Um mito em desconstrução
José António Saraiva, Sol
Tinha decidido não voltar a
escrever sobre Mário Soares, porque este deixou de fazer parte do mundo da
política para integrar outra realidade, outro mundo, outra galeria de
personagens.
Não faz hoje qualquer
sentido comentar «politicamente» as afirmações do fundador do PS. Mas existe um
problema de outra natureza: Mário Soares está a destruir dia após dia a imagem
respeitável que construiu ao longo de décadas.
Todas as vezes que abre
hoje a boca retira mais uma pedra da sua estátua imaginária. Vai pondo a nu os
defeitos que antes conseguia esconder – e lança dúvidas sobre algumas
qualidades que se lhe reconheciam.
Soares nunca foi um
ideólogo, nem um pensador, nem um modelo de virtudes, nem um poço de cultura,
nem sequer um estadista. Soares sempre foi um hábil «manejador da política»,
pouco preocupado com a coerência, implacável com todos os que se lhe
atravessaram na frente, egocêntrico em alto grau Colocou-se sempre a
si próprio à frente de tudo – da família, do partido e mesmo do país.
Mas a habilidade com que
manejava a política foi escondendo as características negativas e valorizando
as virtudes. Encontrei muita gente, tanto à esquerda como à direita, que olhava
para Mário Soares com uma veneração quase religiosa. Ora, esta sua involução
acelerada está a pôr tudo em causa. Há quem diga que isso tem pouca
importância, porque aquilo que de bom Soares fez está feito, a obra está lá – e
o que ele diz agora é irrelevante. É fácil ver como isto não é verdade.
O processo começou em 1999,
quando Mário Soares se candidatou imponderadamente à presidência do Parlamento
Europeu e foi derrotado por Nicole Fontaine. Soares tinha algum prestígio na
Europa – e esse passo em falso levou-o a perder um pouco da aura que criara
(até pela sua reacção à derrota, dizendo que a mulher que o venceu deveria era
estar em casa de avental).
Depois foi a recandidatura,
também insensata, à Presidência da República Portuguesa, em 2005.
Soares tinha saído de Belém venerado pelos portugueses quase como um Rei
– e este novo passo em falso, agravado pelo facto de nem sequer ter
conseguido ficar em 2.º lugar, retirou-lhe algo do que ganhara na passagem pela
Presidência. Outra coroa de louros de Soares tinha que ver com
o modo como evitara a bancarrota em 1983, quando era primeiro-ministro, impondo
(com a ajuda de Ernâni Lopes) uma corajosa política de austeridade.

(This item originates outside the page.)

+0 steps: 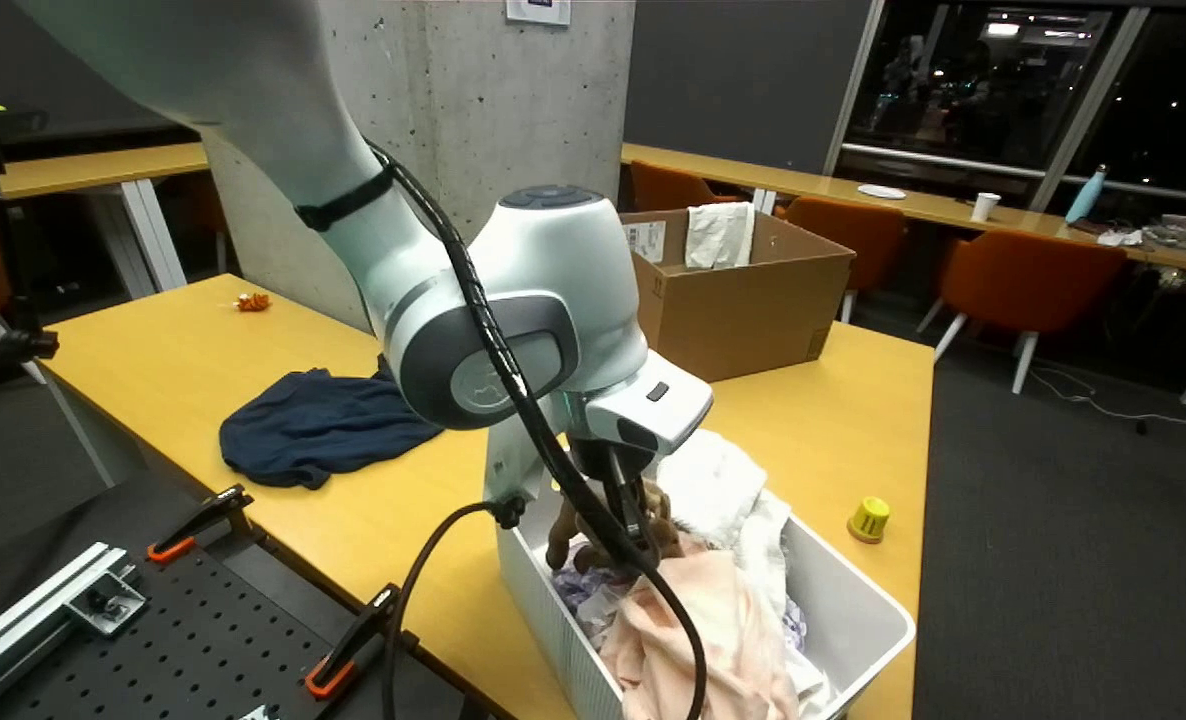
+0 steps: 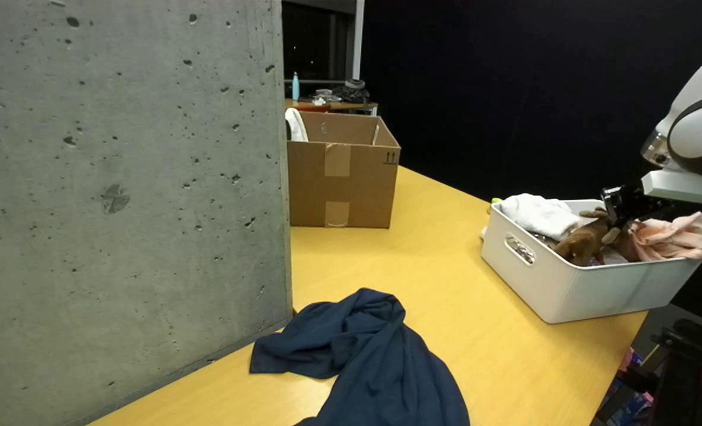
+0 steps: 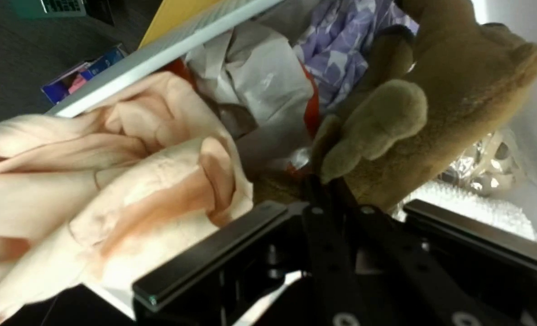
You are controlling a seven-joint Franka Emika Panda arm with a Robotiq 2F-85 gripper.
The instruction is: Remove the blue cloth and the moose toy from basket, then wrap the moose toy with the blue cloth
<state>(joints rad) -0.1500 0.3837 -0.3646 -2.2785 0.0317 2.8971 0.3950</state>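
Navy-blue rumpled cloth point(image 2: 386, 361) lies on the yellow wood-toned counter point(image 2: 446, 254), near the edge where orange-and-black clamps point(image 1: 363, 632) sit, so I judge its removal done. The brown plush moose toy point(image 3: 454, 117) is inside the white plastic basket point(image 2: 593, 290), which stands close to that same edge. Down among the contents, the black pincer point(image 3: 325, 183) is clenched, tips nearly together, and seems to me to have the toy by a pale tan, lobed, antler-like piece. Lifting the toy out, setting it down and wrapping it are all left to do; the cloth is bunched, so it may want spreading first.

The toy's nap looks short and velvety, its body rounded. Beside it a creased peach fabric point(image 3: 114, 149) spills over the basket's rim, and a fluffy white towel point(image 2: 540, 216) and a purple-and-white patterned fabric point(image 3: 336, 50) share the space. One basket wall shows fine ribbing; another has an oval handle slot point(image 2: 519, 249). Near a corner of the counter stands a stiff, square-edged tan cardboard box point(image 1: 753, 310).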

Ora, as violentas críticas
que agora faz à austeridade ofuscam de certo modo esse seu feito, lançando
legítimas dúvidas sobre a convicção com que agiu naquela época.
Mas a história não acaba
aqui. A imagem de marca que Soares construiu no período escaldante do
pós-25 de Abril foi a de um político pragmático e moderado, que não
embarca em aventuras e não se deixa tentar pelas ilusões revolucionárias, muito
em voga nos meios intelectuais daquela época.
Ora, a linguagem radical e
descabelada que agora utiliza, e a participação em manifestações frentistas de
braço dado com o PCP e o Bloco de Esquerda, está a apagar essa imagem moderada.
Finalmente, em 1975, quando o PCP dominava a rua e promovia sucessivas
manifestações para assustar e condicionar o Governo, Soares insurgiu-se contra
o «poder popular», afirmando o primado do voto nas urnas sobre as acções de
rua, e bateu-se pela realização de eleições. Ora, hoje afirma que o
actual Governo, saído do voto, é «ilegítimo» – e valoriza sobretudo os desfiles
nas ruas e as manifestações anárquicas de descontentamento.
Pedra atrás de pedra, Mário
Soares vai desconstruindo a estátua que ergueu dentro da cabeça de muitos
portugueses. Nessa tarefa de destruição sistemática colaboram jornalistas sem
grandes escrúpulos que sabem que, quando lhe colocam um microfone à frente,
Soares não resiste a falar e
diz normalmente uma bojarda qualquer.
E há directores de jornais que, na ausência de manchete para o dia seguinte, ligam a Soares sabendo que dali sairá qualquer coisa «chocante» que ajudará a disfarçar a falta de notícias. Mas não é decente explorar assim as pessoas. O passado de Soares não merecia estes tratos de polé.
E há directores de jornais que, na ausência de manchete para o dia seguinte, ligam a Soares sabendo que dali sairá qualquer coisa «chocante» que ajudará a disfarçar a falta de notícias. Mas não é decente explorar assim as pessoas. O passado de Soares não merecia estes tratos de polé.